Il protagonista interpretato da Adrian Brody (che lo ha definito il ruolo di una vita) è complesso e non sempre è possibile empatizzare con lui, tra eccessi di commozione e prese di posizione infantili. La sua complessa famiglia e i legami di lavoro, soprattutto con il magnate interpretato da Guy Pierce, lo tendono e lo tirano facendo leva sulle sue debolezze, e questo gioco trova il suo culmine nel viaggio che il personaggio fa a Carrara, dopo il quale la sceneggiatura sembra abbozzare, deviando verso il melodramma. Scacciato dalla sua opera magna, il centro culturale commissionato da Pierce, viene scalzato anche dal finale, dove è la nipote a prendere parola per illustrare il lavoro del prozio, mentre questo assiste inerme, annichilito dal peso della sua pesante esistenza. Che questo film sia immediatamente entrato nei cuori dei frequentatori della Mostra è indubbio e ragionevole, e ci auguriamo che resti nella storia della produzione statunitense, ma preoccupa la tendenza a incensare immediatamente opere comunque travagliate, rischiando di confinare in realtà il dibattito intorno ad esse. Immagino sia dovuto alla lunga lavorazione di questo film l’incespico che avviene nella seconda metà della storia.

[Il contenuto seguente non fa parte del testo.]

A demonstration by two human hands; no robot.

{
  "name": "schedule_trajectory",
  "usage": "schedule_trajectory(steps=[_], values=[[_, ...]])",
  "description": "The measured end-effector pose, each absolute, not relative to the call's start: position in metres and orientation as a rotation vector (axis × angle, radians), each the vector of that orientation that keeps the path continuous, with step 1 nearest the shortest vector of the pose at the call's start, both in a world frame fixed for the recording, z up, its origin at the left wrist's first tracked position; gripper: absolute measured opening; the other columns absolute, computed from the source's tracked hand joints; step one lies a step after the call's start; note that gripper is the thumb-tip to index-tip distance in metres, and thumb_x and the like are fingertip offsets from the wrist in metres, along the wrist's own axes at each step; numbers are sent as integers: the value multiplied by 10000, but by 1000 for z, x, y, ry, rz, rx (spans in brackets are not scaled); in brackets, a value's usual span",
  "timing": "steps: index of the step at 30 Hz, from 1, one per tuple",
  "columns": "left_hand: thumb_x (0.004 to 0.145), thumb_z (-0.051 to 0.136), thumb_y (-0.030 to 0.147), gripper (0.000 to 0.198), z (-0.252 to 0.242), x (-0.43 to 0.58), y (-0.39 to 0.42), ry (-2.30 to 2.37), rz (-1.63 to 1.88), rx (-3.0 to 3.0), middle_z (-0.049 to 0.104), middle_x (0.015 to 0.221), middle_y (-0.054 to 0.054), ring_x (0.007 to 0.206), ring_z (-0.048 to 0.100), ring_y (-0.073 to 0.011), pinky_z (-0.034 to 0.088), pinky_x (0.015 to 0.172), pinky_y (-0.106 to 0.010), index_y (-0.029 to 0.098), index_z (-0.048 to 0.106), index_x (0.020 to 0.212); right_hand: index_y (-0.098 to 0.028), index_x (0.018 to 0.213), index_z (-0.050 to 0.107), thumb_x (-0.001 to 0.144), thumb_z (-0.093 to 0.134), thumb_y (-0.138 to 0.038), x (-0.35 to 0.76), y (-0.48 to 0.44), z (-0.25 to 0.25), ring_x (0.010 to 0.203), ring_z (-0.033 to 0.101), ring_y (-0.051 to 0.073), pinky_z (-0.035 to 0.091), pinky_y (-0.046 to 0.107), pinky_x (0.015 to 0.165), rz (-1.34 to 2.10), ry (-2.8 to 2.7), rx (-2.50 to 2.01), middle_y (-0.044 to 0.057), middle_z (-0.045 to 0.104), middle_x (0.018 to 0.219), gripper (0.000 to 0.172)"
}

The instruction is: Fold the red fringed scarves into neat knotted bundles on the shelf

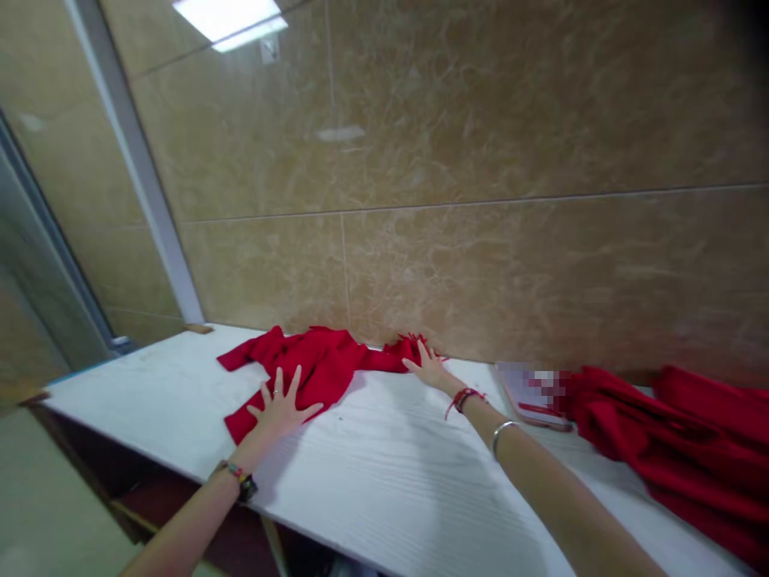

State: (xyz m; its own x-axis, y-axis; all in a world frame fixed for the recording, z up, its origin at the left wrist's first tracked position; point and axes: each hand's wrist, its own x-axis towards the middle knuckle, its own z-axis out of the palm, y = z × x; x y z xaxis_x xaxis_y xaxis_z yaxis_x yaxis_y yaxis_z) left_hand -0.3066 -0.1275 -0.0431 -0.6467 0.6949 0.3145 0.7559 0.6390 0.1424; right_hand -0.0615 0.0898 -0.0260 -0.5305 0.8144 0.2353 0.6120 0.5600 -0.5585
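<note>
A red cloth piece [324,357], rumpled and with a fringed right end, lies along the back of the white tabletop [384,457] near the wall. My left hand [279,409] rests on its lower left part with the fingers spread wide. At the fringed end, my right hand [429,367] touches the cloth, fingers stretched out. Neither hand grips anything. Some of the cloth under each palm is hidden.
Several red fabric pieces [673,433] are heaped at the right. Beside them lies a flat, partly blurred object [534,413]. A tan tiled wall [456,264] borders the table's back. Shelf spaces [150,489] show below the front edge.
</note>
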Motion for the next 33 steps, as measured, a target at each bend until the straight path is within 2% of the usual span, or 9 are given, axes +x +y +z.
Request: schedule_trajectory(steps=[3, 6, 10, 17, 22, 26, 30, 33], values=[[651, 476, 672, 920, -51, -339, -118, -2608, -449, -1154, -58, 1466, -97, 1256, 31, -499, 196, 834, -726, 311, 51, 1383, -88, 1390, 96, 804, 356, -571, -137, 81, -48, 1286, 186, 350, 165, 518, 990, 650, -2253, -1247, 267, 195, 1392, 803], [626, 540, 642, 982, -54, -377, -93, -2547, -453, -1192, -78, 1464, -94, 1261, -5, -490, 196, 857, -713, 294, 26, 1387, -112, 1395, 39, 799, 376, -574, -195, 72, -57, 1298, 165, 323, 166, 458, 1005, 699, -2276, -1127, 251, 210, 1393, 826], [618, 579, 609, 1034, -58, -428, -59, -2496, -457, -1303, -66, 1463, -109, 1272, 3, -467, 218, 904, -661, 256, -12, 1390, -146, 1398, 7, 764, 363, -644, -253, 61, -60, 1307, 113, 330, 169, 456, 997, 684, -2380, -966, 245, 173, 1406, 881], [626, 589, 583, 1029, -61, -459, -38, -2465, -449, -1343, 10, 1468, -100, 1266, 65, -472, 249, 911, -633, 247, -10, 1392, -157, 1399, 37, 756, 359, -656, -289, 57, -61, 1280, 185, 369, 158, 483, 979, 568, -2340, -1062, 273, 174, 1392, 875], [664, 555, 569, 973, -55, -438, -52, -2380, -424, -1292, 40, 1463, -122, 1269, 80, -463, 241, 914, -630, 206, 29, 1397, -202, 1396, -5, 746, 422, -631, -253, 48, -57, 1304, 90, 357, 145, 505, 977, 605, -2359, -998, 250, 129, 1414, 888], [700, 501, 555, 907, -54, -414, -67, -2272, -425, -1271, 18, 1461, -136, 1289, 15, -428, 164, 931, -649, 185, 54, 1397, -221, 1395, -7, 744, 437, -624, -192, 42, -48, 1297, 103, 373, 168, 522, 970, 667, -2388, -942, 236, 72, 1429, 885], [710, 481, 525, 912, -46, -380, -69, -2117, -473, -1455, 30, 1456, -154, 1307, -1, -378, 123, 961, -626, 146, 12, 1395, -184, 1396, 78, 778, 481, -509, -104, 51, -28, 1303, 99, 357, 189, 509, 979, 548, -2372, -919, 223, 87, 1430, 806], [722, 478, 503, 883, -32, -338, -54, -1949, -506, -1655, 26, 1459, -138, 1313, -3, -357, 129, 984, -590, 165, 17, 1394, -117, 1363, 218, 775, 530, -390, -20, 72, -7, 1315, 66, 318, 180, 468, 1006, 351, -2356, -947, 223, 171, 1407, 720]])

Nella seconda parte del film confusione e approssimazione entrano in gioco, e da quando avviene il viaggio in Italia, che culmina mirabilmente in un sopruso perpetrato nell’ombra e nell’umidità e presagisce la perdita totale del controllo del nostro protagonista, saranno sempre gli altri ad avere voce. È forse questo l’aspetto del sogno americano più ampiamente lasciato in disparte nelle narrazioni e nella cinematografia che ci racconta i grandi personaggi della storia? La sconfitta rispetto al proprio progetto, recuperato solo anni dopo e dignitosamente glorificato di fronte a taciuti traumi e colpevoli fughe? I “difetti” di sceneggiatura sono solo dettagli, a fronte di un grande lavoro di interpretazione e di regia. Siamo di fronte a un cinema che cerca di formulare una mitologia, lavorare su un archetipo come un nuovo faro per illuminare il nostro mondo occidentale, fatto di gravi miserie ma anche di illuminismo culturale, di magnati e straccioni che cooperano con estrema difficoltà per creare un futuro. Sembra comunque di vedere un progetto che lega i film di Corbet, tutti accomunati da una fine ricerca estetica: L’infanzia di un leader indagava i traumi infantili, Vox Lux l’età adolescenziale nella formazione di una pop star, mentre The Brutalist focalizza una figura adulta con un occhio sempre rivolto al passato e l’altro scalpitante verso il futuro. Non so se siamo di fronte a un’opera mondo, a un capolavoro, a un futuro Leone, ma sicuramente siamo di fronte a una sfida, per i cineasti e artisti coinvolti, per gli spettatori e per il cinema portato a confrontarsi con le proprie potenzialità.